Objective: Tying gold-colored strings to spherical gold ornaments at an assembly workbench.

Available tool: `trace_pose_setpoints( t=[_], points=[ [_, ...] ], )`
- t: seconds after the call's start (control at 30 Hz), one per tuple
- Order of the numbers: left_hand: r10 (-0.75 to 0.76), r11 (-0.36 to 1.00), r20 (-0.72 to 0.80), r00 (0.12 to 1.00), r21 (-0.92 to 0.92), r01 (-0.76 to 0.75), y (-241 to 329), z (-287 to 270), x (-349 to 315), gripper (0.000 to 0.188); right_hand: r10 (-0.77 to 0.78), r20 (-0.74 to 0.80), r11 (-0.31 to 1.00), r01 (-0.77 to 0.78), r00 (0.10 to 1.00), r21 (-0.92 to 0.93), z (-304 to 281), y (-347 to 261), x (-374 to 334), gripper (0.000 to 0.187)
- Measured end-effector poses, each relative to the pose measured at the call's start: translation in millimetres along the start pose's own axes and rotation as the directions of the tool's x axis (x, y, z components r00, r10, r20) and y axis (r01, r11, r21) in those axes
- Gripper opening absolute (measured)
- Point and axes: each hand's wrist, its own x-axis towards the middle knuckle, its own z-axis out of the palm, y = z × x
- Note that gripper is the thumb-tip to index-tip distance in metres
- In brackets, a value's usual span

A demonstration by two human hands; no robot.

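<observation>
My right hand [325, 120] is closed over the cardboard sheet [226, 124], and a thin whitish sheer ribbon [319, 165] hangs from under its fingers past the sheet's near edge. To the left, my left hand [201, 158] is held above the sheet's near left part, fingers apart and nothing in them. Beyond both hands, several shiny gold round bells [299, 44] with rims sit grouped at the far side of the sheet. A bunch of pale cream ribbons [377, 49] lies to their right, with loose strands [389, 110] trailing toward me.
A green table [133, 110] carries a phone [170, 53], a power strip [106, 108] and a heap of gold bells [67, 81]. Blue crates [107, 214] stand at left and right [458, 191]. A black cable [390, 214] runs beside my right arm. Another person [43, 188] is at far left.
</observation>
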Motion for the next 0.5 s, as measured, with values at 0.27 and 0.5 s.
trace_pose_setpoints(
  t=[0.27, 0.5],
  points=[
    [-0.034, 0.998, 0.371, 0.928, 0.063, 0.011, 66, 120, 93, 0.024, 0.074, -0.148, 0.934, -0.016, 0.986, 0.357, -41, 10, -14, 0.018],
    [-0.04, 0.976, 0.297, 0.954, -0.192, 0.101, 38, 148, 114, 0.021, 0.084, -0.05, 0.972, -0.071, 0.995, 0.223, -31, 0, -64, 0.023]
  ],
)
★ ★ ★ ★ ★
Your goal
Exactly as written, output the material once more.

Answer space
Objective: Tying gold-colored strings to spherical gold ornaments at an assembly workbench.

Available tool: `trace_pose_setpoints( t=[_], points=[ [_, ...] ], )`
- t: seconds after the call's start (control at 30 Hz), one per tuple
- Order of the numbers: left_hand: r10 (-0.75 to 0.76), r11 (-0.36 to 1.00), r20 (-0.72 to 0.80), r00 (0.12 to 1.00), r21 (-0.92 to 0.92), r01 (-0.76 to 0.75), y (-241 to 329), z (-287 to 270), x (-349 to 315), gripper (0.000 to 0.188); right_hand: r10 (-0.77 to 0.78), r20 (-0.74 to 0.80), r11 (-0.31 to 1.00), r01 (-0.77 to 0.78), r00 (0.10 to 1.00), r21 (-0.92 to 0.93), z (-304 to 281), y (-347 to 261), x (-374 to 334), gripper (0.000 to 0.187)
- Measured end-effector poses, each relative to the pose measured at the call's start: translation in millimetres along the start pose's own axes and rotation as the directions of the tool's x axis (x, y, z components r00, r10, r20) and y axis (r01, r11, r21) in those axes
- Gripper opening absolute (measured)
- Point and axes: each hand's wrist, its own x-axis towards the middle knuckle, its own z-axis out of the palm, y = z × x
- Note that gripper is the thumb-tip to index-tip distance in metres
- In brackets, a value's usual span

A demonstration by two human hands; no robot.

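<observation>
My right hand [325, 120] is closed over the cardboard sheet [226, 124], and a thin whitish sheer ribbon [319, 165] hangs from under its fingers past the sheet's near edge. To the left, my left hand [201, 158] is held above the sheet's near left part, fingers apart and nothing in them. Beyond both hands, several shiny gold round bells [299, 44] with rims sit grouped at the far side of the sheet. A bunch of pale cream ribbons [377, 49] lies to their right, with loose strands [389, 110] trailing toward me.
A green table [133, 110] carries a phone [170, 53], a power strip [106, 108] and a heap of gold bells [67, 81]. Blue crates [107, 214] stand at left and right [458, 191]. A black cable [390, 214] runs beside my right arm. Another person [43, 188] is at far left.
</observation>
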Motion for the next 0.5 s, as measured, with values at 0.27 and 0.5 s.
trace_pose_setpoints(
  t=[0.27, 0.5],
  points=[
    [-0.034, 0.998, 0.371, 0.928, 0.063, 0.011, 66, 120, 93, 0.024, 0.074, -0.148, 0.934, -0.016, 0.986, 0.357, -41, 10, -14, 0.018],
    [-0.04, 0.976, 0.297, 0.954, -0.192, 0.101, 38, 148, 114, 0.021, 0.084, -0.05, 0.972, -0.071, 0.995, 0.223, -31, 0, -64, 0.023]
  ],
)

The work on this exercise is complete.